• **Exercise aim**:
The part to set down runs from the first line of the data below through the line with "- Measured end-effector", inclusive; write it exactly and leave out the pictures.
-*-
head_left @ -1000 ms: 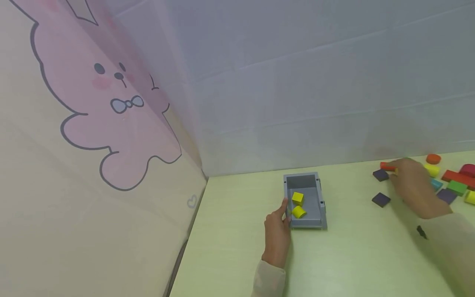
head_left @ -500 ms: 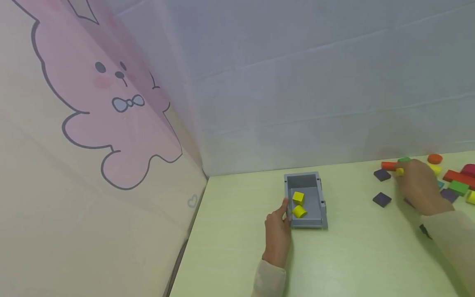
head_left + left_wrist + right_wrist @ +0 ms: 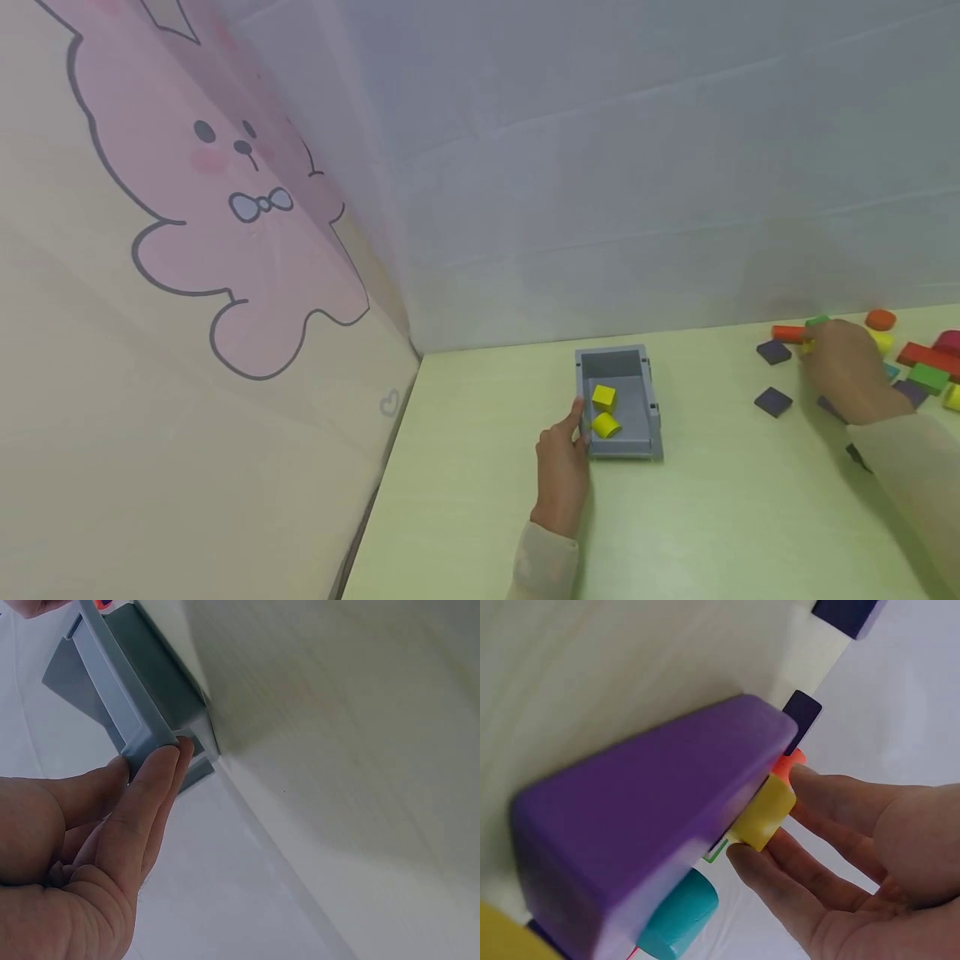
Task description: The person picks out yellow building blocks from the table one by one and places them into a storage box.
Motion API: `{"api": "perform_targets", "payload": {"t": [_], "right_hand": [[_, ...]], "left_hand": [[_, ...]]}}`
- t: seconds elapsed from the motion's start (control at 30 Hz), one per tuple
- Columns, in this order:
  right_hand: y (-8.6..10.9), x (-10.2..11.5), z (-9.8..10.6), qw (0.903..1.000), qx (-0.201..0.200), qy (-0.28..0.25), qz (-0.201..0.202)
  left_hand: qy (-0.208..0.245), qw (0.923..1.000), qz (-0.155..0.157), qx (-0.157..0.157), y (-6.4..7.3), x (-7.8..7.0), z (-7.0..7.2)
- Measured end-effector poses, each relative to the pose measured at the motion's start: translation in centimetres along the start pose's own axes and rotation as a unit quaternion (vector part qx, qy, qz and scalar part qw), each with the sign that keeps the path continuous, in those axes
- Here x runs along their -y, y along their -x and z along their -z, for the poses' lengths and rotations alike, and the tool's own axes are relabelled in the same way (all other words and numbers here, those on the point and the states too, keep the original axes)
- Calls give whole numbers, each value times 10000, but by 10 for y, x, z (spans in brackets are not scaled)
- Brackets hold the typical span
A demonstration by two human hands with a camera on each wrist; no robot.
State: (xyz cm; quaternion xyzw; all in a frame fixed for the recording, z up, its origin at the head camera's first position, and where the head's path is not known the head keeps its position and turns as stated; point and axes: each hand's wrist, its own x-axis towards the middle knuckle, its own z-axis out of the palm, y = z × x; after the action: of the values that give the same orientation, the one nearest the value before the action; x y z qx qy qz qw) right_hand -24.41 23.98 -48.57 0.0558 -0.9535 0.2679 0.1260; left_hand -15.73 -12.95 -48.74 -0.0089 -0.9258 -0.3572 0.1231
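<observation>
A grey box (image 3: pixel 621 448) without a lid stands on the table. My left hand (image 3: pixel 562 479) pinches its near-left wall between thumb and fingers, as the left wrist view shows at the box's rim (image 3: pixel 139 724). Inside lie a yellow cube (image 3: pixel 603 397) and a yellow cylinder (image 3: pixel 606 426). At the right, my right hand (image 3: pixel 847 375) reaches among loose blocks. The right wrist view has a small yellow block (image 3: pixel 765 814) between that hand's thumb and forefinger. Beside it are a red cylinder (image 3: pixel 787 334), a purple block (image 3: pixel 660 817) and a teal cylinder (image 3: pixel 681 915).
Two dark flat squares lie left of the right hand, one of them the nearer square (image 3: pixel 773 402). Further right are a green block (image 3: pixel 928 379), a long red block (image 3: pixel 926 357), an orange-red disc (image 3: pixel 881 319) and several other blocks. A pale wall (image 3: pixel 600 208) rises behind the table.
My right hand has shifted slightly to the right among the blocks, and a green piece behind it now shows. The left hand keeps its hold on the box.
</observation>
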Motion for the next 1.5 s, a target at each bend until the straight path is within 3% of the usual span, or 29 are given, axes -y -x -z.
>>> {"api": "perform_targets", "payload": {"t": [0.2,0.6,0.9,1.1,1.33,1.5], "right_hand": [[6,1,0,9998,153,76,-94],[18,9,-1,9994,-80,-44,-340],[25,26,0,9986,-308,-408,-139],[27,47,-1,9985,-241,-468,-162],[20,63,-10,9979,-419,-465,161],[16,73,-15,9980,-334,-509,175]], "left_hand": [[-1,10000,8,53,3,2,3],[69,9999,-11,158,8,6,8],[65,9999,-77,141,11,9,13],[83,9997,-90,190,13,11,16],[114,9997,-48,189,10,10,12],[95,9998,-161,117,9,9,10]]}}
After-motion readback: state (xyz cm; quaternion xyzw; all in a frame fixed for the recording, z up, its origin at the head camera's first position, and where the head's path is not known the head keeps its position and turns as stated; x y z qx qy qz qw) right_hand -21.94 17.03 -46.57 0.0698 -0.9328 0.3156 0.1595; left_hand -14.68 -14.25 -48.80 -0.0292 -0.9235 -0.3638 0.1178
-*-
• **Answer to the problem**:
head_left @ -1000 ms: 
head_left @ -500 ms: 
head_left + left_wrist + right_wrist @ +0 ms: 
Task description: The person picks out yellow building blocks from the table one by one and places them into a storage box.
Motion API: `{"api": "perform_targets", "payload": {"t": [_], "right_hand": [[_, ...]], "left_hand": [[_, ...]]}}`
- t: seconds elapsed from the motion's start (control at 30 Hz), one per tuple
- Columns, in this order:
  right_hand: y (-8.6..10.9), x (-10.2..11.5), z (-9.8..10.6), qw (0.903..1.000), qx (-0.201..0.200), qy (-0.28..0.25), qz (-0.201..0.202)
  left_hand: qy (-0.208..0.245), qw (0.923..1.000), qz (-0.155..0.157), qx (-0.157..0.157), y (-6.4..7.3), x (-7.8..7.0), z (-7.0..7.2)
- Measured end-effector poses, each relative to the pose measured at the motion's start: translation in centimetres along the start pose's own axes and rotation as a unit quaternion (vector part qx, qy, qz and scalar part qw), each with the sign that keeps the path continuous, in those axes

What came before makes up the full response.